On his return from this successful expedition in 1777 he journeyed to Mexico City with the chief of the lower Colorado River area Quechan (Yuma) Native American tribe who requested the establishment of a mission. On August 24, 1777, the Viceroy of New Spain appointed Anza as the Governor of the Province of Nuevo México, which evolved into the present-day U.S. state of New Mexico.

Governor de Anza led a punitive expedition against the Comanche group of Native Americans, who had been repeatedly raiding Taos during 1779. With his Ute and Apache Native American allies, and around 800 Spanish soldiers, de Anza went north through the San Luis Valley, entering the Great Plains at what is now Manitou Springs, Colorado. Circling "El Capitan" (current day Pikes Peak), he surprised a small force of the Comanche near present-day Colorado Springs. Pursuing them south down Fountain Creek, he crossed the Arkansas River near present-day Pueblo, Colorado. He found the main body of the Comanche on Greenhorn Creek, returning from a raid in Nuevo México, and won a decisive victory. Chief Cuerno Verde, for whom Greenhorn Creek is named, and many other leaders of the Comanche were killed.

In late 1779, de Anza and his party found a route from Santa Fe to Sonora, west of the El Camino Real de Tierra Adentro. His various local military expeditions against tribes defending their homelands were often successful, but the Quechan (Yuma) Native American tribe which he had established peace with earlier rebelled, and he fell out of favor with the military commander of the Northern Frontier, the frontier-general. In 1783 de Anza led a campaign against the Comanche on the eastern plains and by 1784 they were suing for peace.
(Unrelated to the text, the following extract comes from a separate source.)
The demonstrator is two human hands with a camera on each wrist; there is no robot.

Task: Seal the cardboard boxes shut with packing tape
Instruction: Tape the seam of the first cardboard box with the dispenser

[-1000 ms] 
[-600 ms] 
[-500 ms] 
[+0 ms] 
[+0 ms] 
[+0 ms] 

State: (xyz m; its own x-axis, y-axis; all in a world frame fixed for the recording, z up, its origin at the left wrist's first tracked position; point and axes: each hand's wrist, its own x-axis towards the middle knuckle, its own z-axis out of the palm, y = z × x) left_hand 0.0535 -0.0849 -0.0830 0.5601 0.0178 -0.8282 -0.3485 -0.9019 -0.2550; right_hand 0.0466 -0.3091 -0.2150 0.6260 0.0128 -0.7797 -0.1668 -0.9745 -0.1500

The last of the Comanche chiefs eventually acceded and a formal treaty was concluded on 28 February 1786 at Pecos Pueblo. This paved the way for traders and the development of the Comanchero trade.

Juan Bautista de Anza remained as governor of Nuevo Mexico (New Mexico) until 1787 when he returned to Sonora. He was appointed commander of the Presidio of Tucson in 1788 but died before he could depart and take office. He was 52 years old. de Anza was survived by his wife.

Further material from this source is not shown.